Post-hoc analyses such as correlations should not be used to answer this question under most circumstances because they do not take into consideration how the distance matrix was constructed. For example, one outcome item might have a high correlation with a predictor due to a few extreme outlying observations, but a robust distance metric may have been used that would not be driven by these outlying observations. This is the case here with \(\mathbf{x}_1\) and \(\mathbf{y}_1\):

plot(X.mdmr[,1], Y.mdmr[,1], 
     main = paste0("Correlation = ", round(cor(X.mdmr[,1], Y.mdmr[,1]), 3)),
     xlab = "x1", ylab = "y1")

cor.test(X.mdmr[,1], Y.mdmr[,1])
##  Pearson's product-moment correlation
## data:  X.mdmr[, 1] and Y.mdmr[, 1]
## t = 3.3605, df = 498, p-value = 0.0008379
## alternative hypothesis: true correlation is not equal to 0
## 95 percent confidence interval:
##  0.06202605 0.23354771
## sample estimates:
##       cor 
## 0.1489067

A post-hoc test of this correlation might lead a researcher to conclude that the relationship between \(\mathbf{x}_1\) and \(\mathbf{y}_1\) is a substantial driver of the significant association between \(\mathbf{x}_1\) and \(\mathbf{D}\), but this is not the case, as will be shown below. The \(\mathbf{D}\) matrix was constructed with Manhattan distances, which are robust against outliers. It is important to use an effect size measure that takes into consideration the structure of \(\mathbf{D}\) if one is to infer which univariate effects are driving associations between \(\mathbf{X}\) and \(\mathbf{D}\).

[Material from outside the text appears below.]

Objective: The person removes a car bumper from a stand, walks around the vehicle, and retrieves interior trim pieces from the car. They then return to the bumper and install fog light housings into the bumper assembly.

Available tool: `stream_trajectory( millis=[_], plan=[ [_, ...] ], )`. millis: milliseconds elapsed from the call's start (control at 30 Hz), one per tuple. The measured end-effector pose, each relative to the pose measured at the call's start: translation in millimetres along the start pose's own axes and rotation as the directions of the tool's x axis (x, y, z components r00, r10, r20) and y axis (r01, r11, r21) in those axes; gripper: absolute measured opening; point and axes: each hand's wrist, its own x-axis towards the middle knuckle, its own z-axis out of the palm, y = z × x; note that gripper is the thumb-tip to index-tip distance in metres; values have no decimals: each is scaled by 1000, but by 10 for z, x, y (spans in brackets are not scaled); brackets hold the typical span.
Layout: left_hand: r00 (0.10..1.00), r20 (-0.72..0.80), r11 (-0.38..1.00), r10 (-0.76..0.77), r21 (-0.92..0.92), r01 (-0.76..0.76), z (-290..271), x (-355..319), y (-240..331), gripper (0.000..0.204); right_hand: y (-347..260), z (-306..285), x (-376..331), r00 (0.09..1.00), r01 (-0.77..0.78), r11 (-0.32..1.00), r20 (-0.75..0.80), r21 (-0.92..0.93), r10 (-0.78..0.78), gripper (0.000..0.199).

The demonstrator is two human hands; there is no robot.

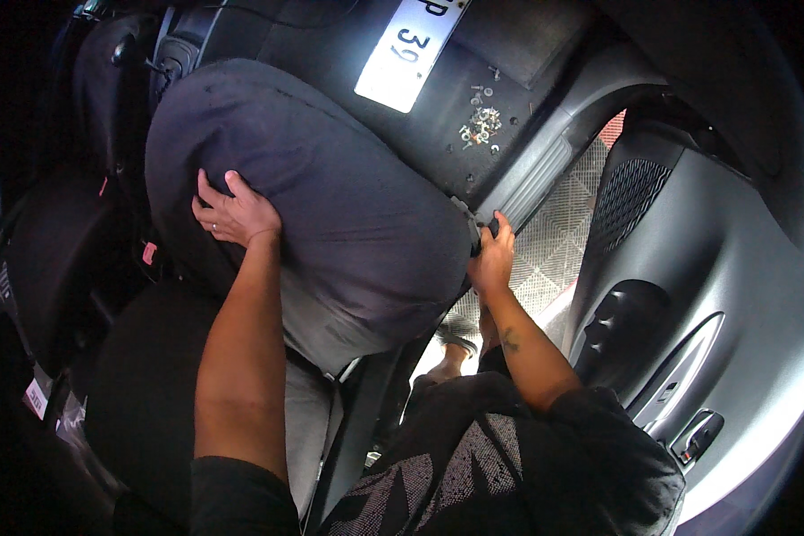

The MDMR package implements the \(\delta\) statistic proposed by McArtor et al. (second revision under review), which measures the effect size on each variable comprising \(\mathbf{Y}\) through a pseudo-jackknife procedure that respects the distance metric used to construct \(\mathbf{D}\). It measures the effect on each variable comprising \(\mathbf{Y}\) by dissociating one outcome variable at a time from the predictors, constructing a new distance matrix with the remaining outcome variables as well as the dissociated outcome of interest, and regressing this new distance matrix onto \(\mathbf{X}\). The extent to which the pseudo-\(R^2\) from this regression decreases relative to the estimate of pseudo-\(R^2\) from regressing \(\mathbf{D}\) onto \(\mathbf{X}\) measures the effect on the dissociated outcome variable. For more details, see McArtor et al.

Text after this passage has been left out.